Trial and punishment are carried out via a social media process called the Hive in this futuristic thriller created by a team that includes an actress, a film producer, and two writers.
The daughter of a famous hacker, high school senior Cassie is still grieving her dad’s recent death. Her mother, a classics professor named Rachel, is struggling both to make ends meet and with the ongoing presence of National Security Agency agents who keep nosing around her late husband’s doings.
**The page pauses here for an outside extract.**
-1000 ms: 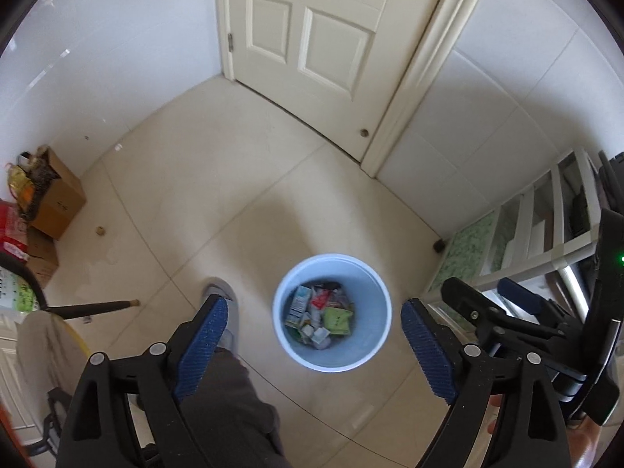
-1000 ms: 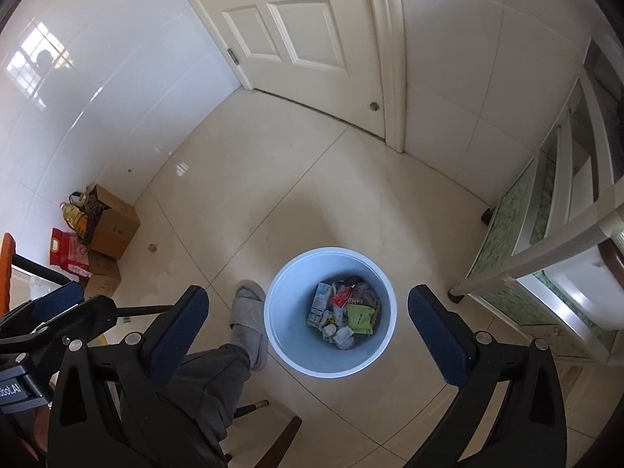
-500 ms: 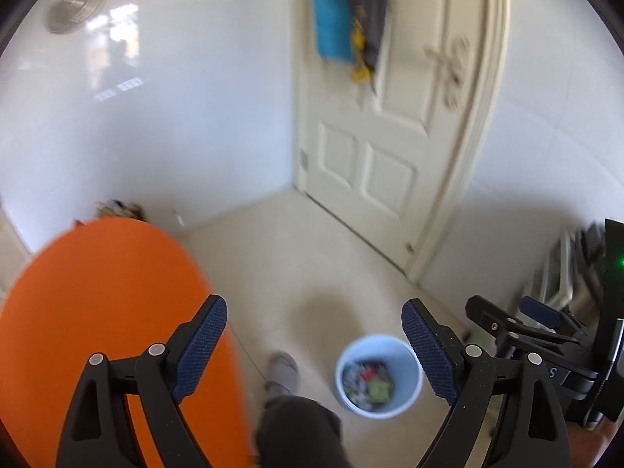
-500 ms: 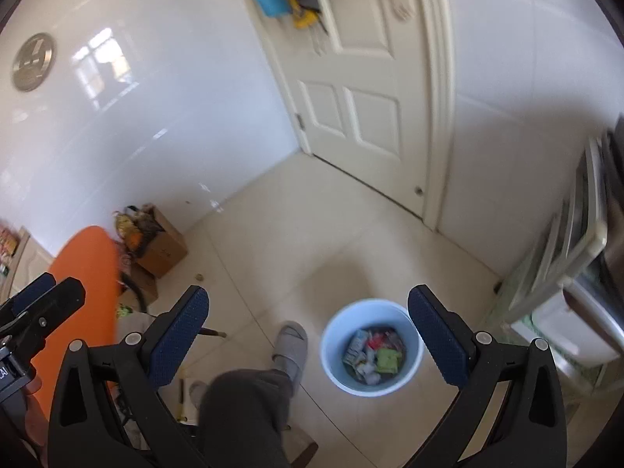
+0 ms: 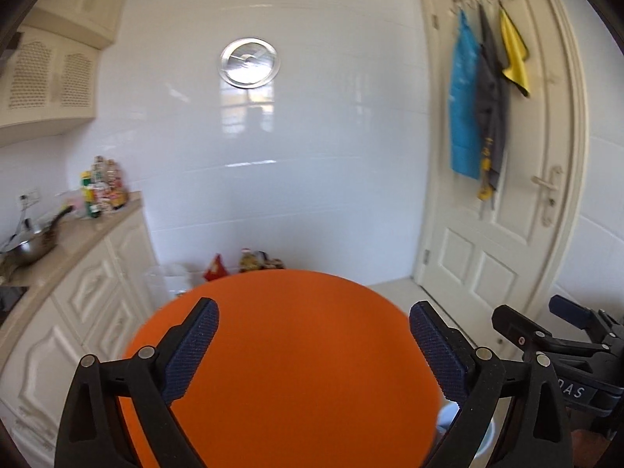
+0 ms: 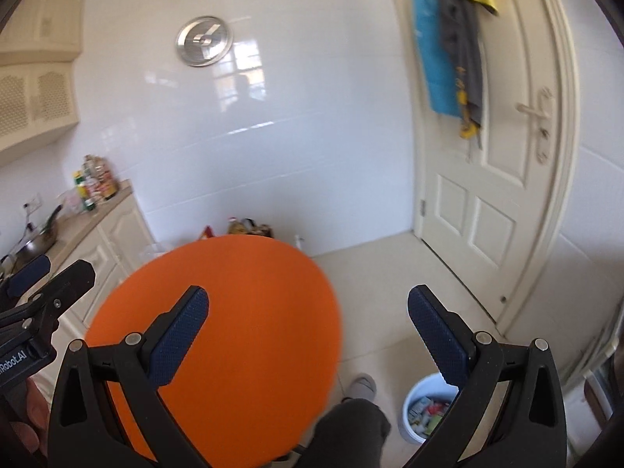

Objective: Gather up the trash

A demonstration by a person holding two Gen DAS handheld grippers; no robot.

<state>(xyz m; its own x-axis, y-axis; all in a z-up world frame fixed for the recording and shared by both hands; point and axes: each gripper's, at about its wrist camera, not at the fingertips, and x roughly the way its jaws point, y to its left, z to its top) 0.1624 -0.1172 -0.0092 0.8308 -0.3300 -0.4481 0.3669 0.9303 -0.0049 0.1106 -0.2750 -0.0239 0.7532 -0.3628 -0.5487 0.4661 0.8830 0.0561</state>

Alternating between Cassie’s and her mother’s third-person narration, the difficult relationship between the pair provides a believable emotional backbone for this high-concept, fast-paced, sometimes overly detailed cautionary tale of the morally fraught territory that results when technology and mob mentality mix. After Cassie makes a tasteless joke online about the new grandchild of the president (a figure who is so obviously Trump that the pretense of his name being fictionalized seems pointless), she must flee the ensuing violent wrath of the Hive, discovering its secrets along the way. Readers may be frustrated by the intelligent and sarcastic Cassie’s apparent inability to identify people who are clearly likely to betray her. Cassie is biracial—her mother is white, and her dad was black—and the secondary characters are realistically diverse.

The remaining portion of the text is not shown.